The Philosophical Problem of Violence

We must also reiterate the intent and purpose of international law as well as the intent and purpose behind institutions or legal mechanisms such as the ‘International Criminal Court’ (ICC) and so forth, namely, the banishment or prohibition of wars based on conquest and hegemony such as the ones we have witnessed in places like Afghanistan, Iraq, Libya, Ukraine, and elsewhere. Torture, for instance, is banished and prohibited by virtue of human rights conventions emanating from international law. Yet, torture is a blemish on our record as Americans. One must ask, how can a nation of so-called civilization and laws resort to something as barbaric and uncivilized as torture and waterboarding and so forth, despite the advent of human rights and legal conventions which outright banish and prohibit practices such as torture and waterboarding as well as the broader practice of global conquest and hegemony which is the impetus or source of torture and waterboarding? 

Moreover, much of the cruelty and violence we see today in many places is a byproduct or reaction to the initial cruelty and violence which emanated from unjustified wars of conquest and hegemony. Hence, in order to address our own cruelty and violence, we must address the cruelty and violence of the old white men who preceded us. As Augusto Del Noce wrote: “From the viewpoint of revolutionary violence, what matters is that even the memory of the old man must vanish; there must be change without conversion; the past must be erased, and thus even repentance.” 

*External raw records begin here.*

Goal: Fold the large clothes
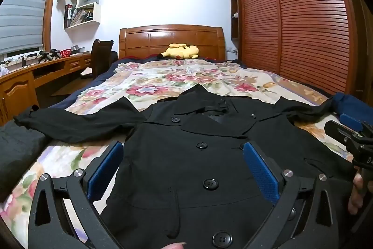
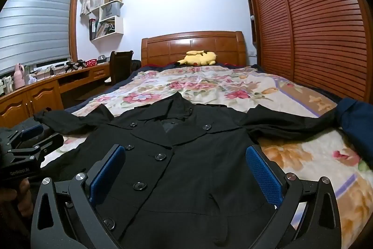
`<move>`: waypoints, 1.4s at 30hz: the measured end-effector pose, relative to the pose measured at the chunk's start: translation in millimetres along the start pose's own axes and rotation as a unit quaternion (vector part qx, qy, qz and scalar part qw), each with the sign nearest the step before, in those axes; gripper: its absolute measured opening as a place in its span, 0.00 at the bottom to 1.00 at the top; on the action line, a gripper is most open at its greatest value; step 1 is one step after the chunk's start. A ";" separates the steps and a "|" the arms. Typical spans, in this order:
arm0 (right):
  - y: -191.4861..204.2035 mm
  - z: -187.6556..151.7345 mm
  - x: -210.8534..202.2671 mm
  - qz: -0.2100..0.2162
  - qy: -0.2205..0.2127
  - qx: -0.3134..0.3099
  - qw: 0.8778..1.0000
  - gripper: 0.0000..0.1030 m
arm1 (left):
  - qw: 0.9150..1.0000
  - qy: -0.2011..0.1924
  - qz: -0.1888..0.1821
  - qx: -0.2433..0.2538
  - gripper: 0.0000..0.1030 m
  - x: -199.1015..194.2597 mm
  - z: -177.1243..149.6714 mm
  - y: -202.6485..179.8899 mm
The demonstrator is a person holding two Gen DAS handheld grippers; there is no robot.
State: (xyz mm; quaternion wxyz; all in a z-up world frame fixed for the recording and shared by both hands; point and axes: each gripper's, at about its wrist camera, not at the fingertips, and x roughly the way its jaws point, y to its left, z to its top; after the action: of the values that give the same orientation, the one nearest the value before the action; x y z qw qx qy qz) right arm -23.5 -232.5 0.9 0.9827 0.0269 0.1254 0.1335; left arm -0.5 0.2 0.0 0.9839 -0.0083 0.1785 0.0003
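Note:
A black double-breasted coat [image 1: 198, 155] lies front up on the floral bedspread [image 1: 163, 78], collar toward the headboard, both sleeves spread out sideways. It also shows in the right wrist view [image 2: 186, 155]. My left gripper [image 1: 183, 151] is open above the coat's lower left part, holding nothing. My right gripper [image 2: 185, 155] is open above the coat's lower right part, holding nothing. The right gripper also shows at the right edge of the left wrist view [image 1: 354, 130]; the left gripper shows at the left edge of the right wrist view [image 2: 28, 139].
A yellow plush toy [image 1: 181, 51] lies by the wooden headboard [image 1: 171, 39]. A dark blue garment [image 2: 356, 125] lies at the bed's right side, another dark garment [image 1: 16, 151] at its left. A slatted wardrobe [image 1: 291, 15] stands right; a desk [image 1: 35, 71] and chair [image 1: 100, 55] left.

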 end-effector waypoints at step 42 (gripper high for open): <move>-0.8 -0.4 -0.4 -0.003 -0.007 0.001 1.000 1.00 | 1.000 -0.002 0.007 -0.003 1.00 0.2 -1.1 5.4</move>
State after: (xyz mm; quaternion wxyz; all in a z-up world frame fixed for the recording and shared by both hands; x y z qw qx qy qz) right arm -23.8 -233.4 0.6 0.9840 0.0283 0.1183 0.1302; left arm -0.7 5.6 -1.2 0.9842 -0.0097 0.1769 0.0073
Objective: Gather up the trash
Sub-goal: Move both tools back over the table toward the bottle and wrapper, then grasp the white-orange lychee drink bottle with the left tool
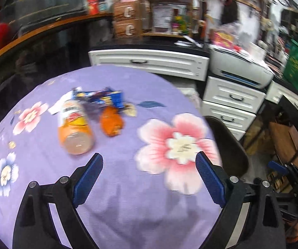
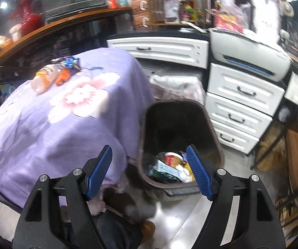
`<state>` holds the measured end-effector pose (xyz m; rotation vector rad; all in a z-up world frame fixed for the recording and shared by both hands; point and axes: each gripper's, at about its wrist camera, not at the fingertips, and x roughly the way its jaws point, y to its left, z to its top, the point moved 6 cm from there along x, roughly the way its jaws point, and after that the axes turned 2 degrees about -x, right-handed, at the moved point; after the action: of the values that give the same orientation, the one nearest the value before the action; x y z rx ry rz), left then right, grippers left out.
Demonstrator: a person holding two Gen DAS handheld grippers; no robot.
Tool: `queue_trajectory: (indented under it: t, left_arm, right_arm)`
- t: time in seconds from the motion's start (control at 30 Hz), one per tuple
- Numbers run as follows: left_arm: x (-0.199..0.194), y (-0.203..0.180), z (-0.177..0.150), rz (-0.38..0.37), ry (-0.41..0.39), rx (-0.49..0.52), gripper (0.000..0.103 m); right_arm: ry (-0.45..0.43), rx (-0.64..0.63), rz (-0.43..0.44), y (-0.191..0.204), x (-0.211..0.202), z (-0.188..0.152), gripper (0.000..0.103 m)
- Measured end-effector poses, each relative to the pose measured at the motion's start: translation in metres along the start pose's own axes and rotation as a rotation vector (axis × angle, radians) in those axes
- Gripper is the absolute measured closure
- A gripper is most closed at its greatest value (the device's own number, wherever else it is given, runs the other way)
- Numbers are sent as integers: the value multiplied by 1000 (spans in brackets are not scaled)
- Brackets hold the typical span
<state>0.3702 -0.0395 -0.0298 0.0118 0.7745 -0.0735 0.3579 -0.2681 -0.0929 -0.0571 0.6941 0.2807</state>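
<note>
On the purple flowered tablecloth [image 1: 128, 186] lie an orange bottle [image 1: 75, 127] on its side, a crumpled orange wrapper [image 1: 111, 123] and blue snack wrappers [image 1: 101, 97]. My left gripper [image 1: 149, 166] is open and empty, above the cloth, nearer than the trash. My right gripper [image 2: 149, 157] is open and empty above the dark brown trash bin [image 2: 211, 128], which holds several pieces of trash [image 2: 169, 166]. The bottle [image 2: 44, 78], orange wrapper [image 2: 62, 75] and blue wrappers [image 2: 69, 61] show far left in the right wrist view.
The bin [image 1: 229, 145] stands on the floor right of the table. White drawers [image 2: 238, 108] and a printer [image 2: 250, 51] stand behind it. A wooden counter [image 1: 34, 31] curves along the back left. A shoe [image 2: 147, 228] is on the floor below.
</note>
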Motion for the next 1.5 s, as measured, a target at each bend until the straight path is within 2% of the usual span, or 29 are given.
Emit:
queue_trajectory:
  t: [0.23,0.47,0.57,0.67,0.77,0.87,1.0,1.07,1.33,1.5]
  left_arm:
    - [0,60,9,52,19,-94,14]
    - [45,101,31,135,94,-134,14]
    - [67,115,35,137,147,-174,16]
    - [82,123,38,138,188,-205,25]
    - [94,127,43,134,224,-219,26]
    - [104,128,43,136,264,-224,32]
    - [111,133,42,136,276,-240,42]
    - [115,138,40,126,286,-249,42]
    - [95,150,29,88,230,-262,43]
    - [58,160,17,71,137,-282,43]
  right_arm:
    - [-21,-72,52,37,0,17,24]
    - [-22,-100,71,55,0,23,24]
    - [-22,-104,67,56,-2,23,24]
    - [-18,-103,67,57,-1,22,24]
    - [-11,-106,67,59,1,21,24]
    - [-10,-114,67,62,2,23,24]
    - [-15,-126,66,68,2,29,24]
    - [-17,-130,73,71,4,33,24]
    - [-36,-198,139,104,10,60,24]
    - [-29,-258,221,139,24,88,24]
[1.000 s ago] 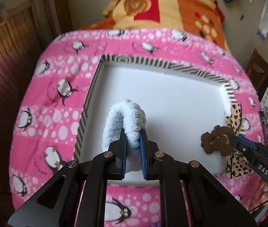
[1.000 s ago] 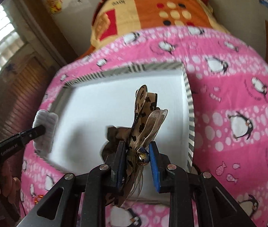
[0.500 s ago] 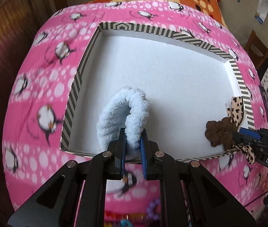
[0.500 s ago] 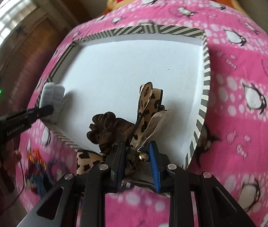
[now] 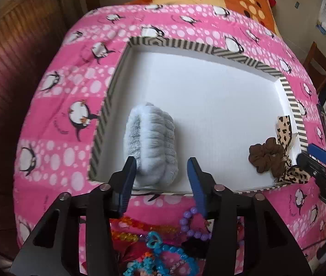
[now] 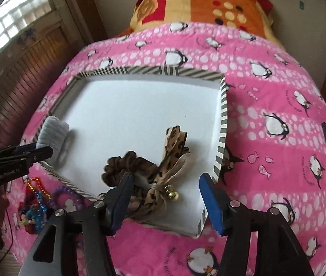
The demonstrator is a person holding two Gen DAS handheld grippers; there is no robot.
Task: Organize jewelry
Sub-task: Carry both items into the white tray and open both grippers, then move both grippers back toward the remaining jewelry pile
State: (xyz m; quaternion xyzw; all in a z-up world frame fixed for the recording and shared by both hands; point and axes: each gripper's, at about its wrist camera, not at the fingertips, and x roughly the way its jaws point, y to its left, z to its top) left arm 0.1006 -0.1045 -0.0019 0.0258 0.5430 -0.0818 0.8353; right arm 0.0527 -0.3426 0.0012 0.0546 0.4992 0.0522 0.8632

Hence, no more John Bolton on television if we are to have a better future and to alleviate ourselves of the cruelty and violence of this day and age, even though certain television and media personalities and media houses still wield the impudence and audacity to bring him on television and onto the mainstream media. In short, our distinction between good and evil, even though both sides are resorting to some sort of cruelty and violence in a postmodern age, is “identified with the distinction between two forms of violence, a liberating form and a conservative or reactionary form – or repressive form, as it is often called today.” 

Thus, our cruelty and our violence are essentially aimed at liberating ourselves from the conservative and repressive cruelty and violence of John Bolton and Dick Cheney and others which has led to the crises and dilemmas we face as an international society today. Such a ‘Cold War’ between America and Russia in this day and age can never be justified. Moreover, those who orchestrate the wars from the top are not orchestrating these wars based on anything legitimate. As Immanuel Kant wrote: “The head of state is not a fellow citizen but owner of the state, who loses none of his banquets, hunting parties, pleasure castles, festivities, etc. Hence, he will resolve upon war as a kind of amusement on very insignificant grounds and will leave the justification to his diplomats, who are always ready to lend it an air of propriety.”

Conservative cruelty and violence on the part of the old white man à la Vladimir Putin, Dick Cheney, John Bolton and their subordinates, therefore, is a kind of amusement and pastime which has no justification whatsoever and is in fact banished and prohibited by international law. Who will have the courage to bring people together in order to confront them and to constrain them so that the basic aim of postmodern war and violence can be fulfilled so that in turn the wars and the violence can end, however, is another issue which needs to be addressed immediately.